Why would anyone who bought the game think/expect it came with this particular content? It wasn't advertised as being present in the game, and any advertising that did appear was saying it was an optional add-on that would cost you a few dollars. Your analogy is broken. The optional FM radio analogy is better, but I don't understand why you think it's a Dick Move. It's also still flawed, because if people see a radio in the car they might believe it'd be AM/FM and thus not think to check. But did anyone see this faux-DLC content advertised on the packaging or in marketing material and so think it'd be part of the game when they got it? Uhhh... no, no I don't think so. So how could they possibly have gone against anyone's expectations? Nobody expected this particular content to be in the game. It wasn't in the game they bought. It could be added to the game by paying for it later, just as advertised. What's the fucking problem?
The packaging does not say that it is not included. It really doesn't make a difference what the packaging says here.

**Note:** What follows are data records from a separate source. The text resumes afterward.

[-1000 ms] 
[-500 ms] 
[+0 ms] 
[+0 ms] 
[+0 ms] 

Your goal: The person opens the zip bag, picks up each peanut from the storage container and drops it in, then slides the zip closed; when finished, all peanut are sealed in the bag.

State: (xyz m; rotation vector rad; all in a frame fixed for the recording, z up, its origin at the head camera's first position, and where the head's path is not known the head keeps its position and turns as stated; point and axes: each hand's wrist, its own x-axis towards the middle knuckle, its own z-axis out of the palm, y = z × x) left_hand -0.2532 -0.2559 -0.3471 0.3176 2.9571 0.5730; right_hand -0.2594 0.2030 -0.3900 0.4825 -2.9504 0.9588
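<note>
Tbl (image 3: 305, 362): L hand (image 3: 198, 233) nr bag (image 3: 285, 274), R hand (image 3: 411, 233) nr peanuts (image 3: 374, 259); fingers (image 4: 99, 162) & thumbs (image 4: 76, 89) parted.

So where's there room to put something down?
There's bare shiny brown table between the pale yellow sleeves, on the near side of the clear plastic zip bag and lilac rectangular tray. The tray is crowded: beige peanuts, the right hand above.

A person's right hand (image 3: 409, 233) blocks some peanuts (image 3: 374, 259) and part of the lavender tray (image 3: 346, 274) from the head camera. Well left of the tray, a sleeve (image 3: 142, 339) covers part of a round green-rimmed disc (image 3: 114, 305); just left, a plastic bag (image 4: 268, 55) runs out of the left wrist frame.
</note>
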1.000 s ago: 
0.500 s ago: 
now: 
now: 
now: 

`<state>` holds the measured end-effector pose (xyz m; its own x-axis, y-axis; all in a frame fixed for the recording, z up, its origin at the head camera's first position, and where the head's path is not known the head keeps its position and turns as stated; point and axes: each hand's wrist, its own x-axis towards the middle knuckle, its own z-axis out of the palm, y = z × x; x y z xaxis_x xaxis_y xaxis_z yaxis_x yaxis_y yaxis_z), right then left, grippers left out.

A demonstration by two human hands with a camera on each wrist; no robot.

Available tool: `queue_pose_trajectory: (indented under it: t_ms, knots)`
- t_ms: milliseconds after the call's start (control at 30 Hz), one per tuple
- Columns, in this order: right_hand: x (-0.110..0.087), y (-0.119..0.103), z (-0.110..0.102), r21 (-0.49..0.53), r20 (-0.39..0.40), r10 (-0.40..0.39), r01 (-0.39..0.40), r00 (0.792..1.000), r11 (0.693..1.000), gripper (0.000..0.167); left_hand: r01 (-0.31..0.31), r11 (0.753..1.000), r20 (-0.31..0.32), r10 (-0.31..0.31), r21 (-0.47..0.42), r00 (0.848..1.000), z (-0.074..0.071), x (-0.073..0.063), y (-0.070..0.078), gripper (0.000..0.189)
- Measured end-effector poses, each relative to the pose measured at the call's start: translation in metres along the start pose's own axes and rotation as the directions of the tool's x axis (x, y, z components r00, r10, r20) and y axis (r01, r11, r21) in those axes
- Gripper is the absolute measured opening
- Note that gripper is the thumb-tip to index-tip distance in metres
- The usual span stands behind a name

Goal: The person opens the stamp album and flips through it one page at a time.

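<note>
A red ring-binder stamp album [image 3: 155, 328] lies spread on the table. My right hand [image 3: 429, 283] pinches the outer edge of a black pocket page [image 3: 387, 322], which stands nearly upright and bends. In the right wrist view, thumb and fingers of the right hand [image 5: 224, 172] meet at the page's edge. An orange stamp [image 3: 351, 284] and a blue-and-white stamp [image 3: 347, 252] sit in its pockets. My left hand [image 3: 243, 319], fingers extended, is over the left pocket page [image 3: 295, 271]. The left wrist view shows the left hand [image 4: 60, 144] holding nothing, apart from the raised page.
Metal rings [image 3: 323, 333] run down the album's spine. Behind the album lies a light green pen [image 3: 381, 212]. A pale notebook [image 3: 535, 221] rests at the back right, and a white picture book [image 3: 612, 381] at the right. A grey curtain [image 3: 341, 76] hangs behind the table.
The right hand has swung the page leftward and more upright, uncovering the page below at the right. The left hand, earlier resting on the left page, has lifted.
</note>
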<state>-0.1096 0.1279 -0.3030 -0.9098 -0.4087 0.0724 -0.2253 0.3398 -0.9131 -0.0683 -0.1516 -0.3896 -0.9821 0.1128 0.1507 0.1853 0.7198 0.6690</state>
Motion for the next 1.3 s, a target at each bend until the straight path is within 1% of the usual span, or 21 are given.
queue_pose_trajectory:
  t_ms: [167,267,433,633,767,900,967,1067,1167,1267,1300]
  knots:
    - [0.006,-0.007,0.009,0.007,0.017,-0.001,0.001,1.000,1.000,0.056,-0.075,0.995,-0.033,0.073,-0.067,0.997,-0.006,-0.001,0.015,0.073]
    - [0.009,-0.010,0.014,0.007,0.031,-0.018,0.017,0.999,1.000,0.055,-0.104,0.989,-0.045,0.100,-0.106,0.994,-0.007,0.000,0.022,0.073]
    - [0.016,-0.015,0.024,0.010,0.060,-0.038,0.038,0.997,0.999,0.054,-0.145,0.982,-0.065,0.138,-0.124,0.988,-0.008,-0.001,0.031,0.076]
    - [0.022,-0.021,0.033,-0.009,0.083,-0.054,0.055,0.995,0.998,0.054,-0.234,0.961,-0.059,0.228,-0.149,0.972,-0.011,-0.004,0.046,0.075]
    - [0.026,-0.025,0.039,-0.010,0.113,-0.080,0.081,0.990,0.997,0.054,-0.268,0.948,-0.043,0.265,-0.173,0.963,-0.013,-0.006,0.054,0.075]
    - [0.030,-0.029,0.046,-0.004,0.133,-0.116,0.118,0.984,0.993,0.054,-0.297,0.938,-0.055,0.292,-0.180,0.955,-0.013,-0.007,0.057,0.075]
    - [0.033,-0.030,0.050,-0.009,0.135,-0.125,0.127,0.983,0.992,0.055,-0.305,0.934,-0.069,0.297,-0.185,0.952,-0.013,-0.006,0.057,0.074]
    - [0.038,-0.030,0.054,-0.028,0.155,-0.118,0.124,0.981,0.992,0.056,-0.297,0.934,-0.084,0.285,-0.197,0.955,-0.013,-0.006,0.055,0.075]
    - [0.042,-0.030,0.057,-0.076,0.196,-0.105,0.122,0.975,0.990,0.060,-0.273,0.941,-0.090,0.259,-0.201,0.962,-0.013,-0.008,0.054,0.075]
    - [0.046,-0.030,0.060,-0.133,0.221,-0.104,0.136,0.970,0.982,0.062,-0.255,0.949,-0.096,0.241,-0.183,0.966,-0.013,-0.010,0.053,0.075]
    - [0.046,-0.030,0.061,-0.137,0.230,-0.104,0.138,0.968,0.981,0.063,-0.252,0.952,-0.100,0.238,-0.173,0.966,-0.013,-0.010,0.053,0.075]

You keep saying things like this, as if all along everyone who bought the game thought they had this Sinclair Solutions content, and now have suddenly discovered that they don't and will have to pay money to use it. But that's not the case at all, and if you would just understand that one simple point, things might suddenly look very different to you. That point is this: The "Sinclair Solutions" thing was not sold as part of the original game.
Do you believe then that it was acceptable that 2k games included all of the necessary information to use this content in the release, suggested this was a post-release feature, and then charged consumers for something they already technically had?

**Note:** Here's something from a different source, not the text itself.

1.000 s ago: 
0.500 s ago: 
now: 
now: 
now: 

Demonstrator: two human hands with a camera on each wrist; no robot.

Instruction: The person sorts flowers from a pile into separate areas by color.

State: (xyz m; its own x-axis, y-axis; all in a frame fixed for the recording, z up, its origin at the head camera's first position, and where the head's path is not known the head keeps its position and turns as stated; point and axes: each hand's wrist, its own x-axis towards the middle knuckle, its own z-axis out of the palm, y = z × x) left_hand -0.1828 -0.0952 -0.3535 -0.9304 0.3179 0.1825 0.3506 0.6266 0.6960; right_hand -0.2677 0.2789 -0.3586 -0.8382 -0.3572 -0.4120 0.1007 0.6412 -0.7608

Absolutely. So what if they technically had it? Besides, it's clear they technically didn't, since the small amount of additional data was required to actually make the game use it. Otherwise nobody playing the game would have even suspected this content was there. Do you throw a hissy fit every time you discover some unused art asset in a game's data files because a monster didn't make it to the final cut, or a texture that was packed into the game data but is never actually referenced due to a design change? Do you complain that an AI script that gives a particular entity a different behaviour ended up not ever being used because the designers decided that behaviour didn't fit the character, and neglected to delete the script file?
I'll ask again... at what point does the experience start to belong to the consumer? What is the exact point of demarcation?
This seems a strange question. The experience you get is entirely dependent on what the development team have programmed into the game, in terms of programming, graphics, sound effects, music, dialog, script, performance optimisation, and so on. The customer always has very little say in how they experience any kind of art, whether it's a film or music or a video game. That's kind of the whole point. In this case, you had exactly the experience the developers intended you to have, and just as much opportunity to customise that experience to your liking as you'd get with any comparable game.
Why is it different? It's still a justification for the developers to continue working on and release new content (assuming that it sells well, of course).
The content was always intended to be a paid add-on available post-release. What does it matter if they managed to get it finished before the game was released? Game development is a large and highly parallel process, with lots of different people doing lots of different things. Maybe the new content is primarily artwork, and that was finished before the programming was done - or vice-versa. Should they have a whole bunch of people sitting around doing nothing because not everyone happened to finish their tasks at the exact same time? Even though they already know what the next project is, and don't need to wait for anything else to be completed before they can get started?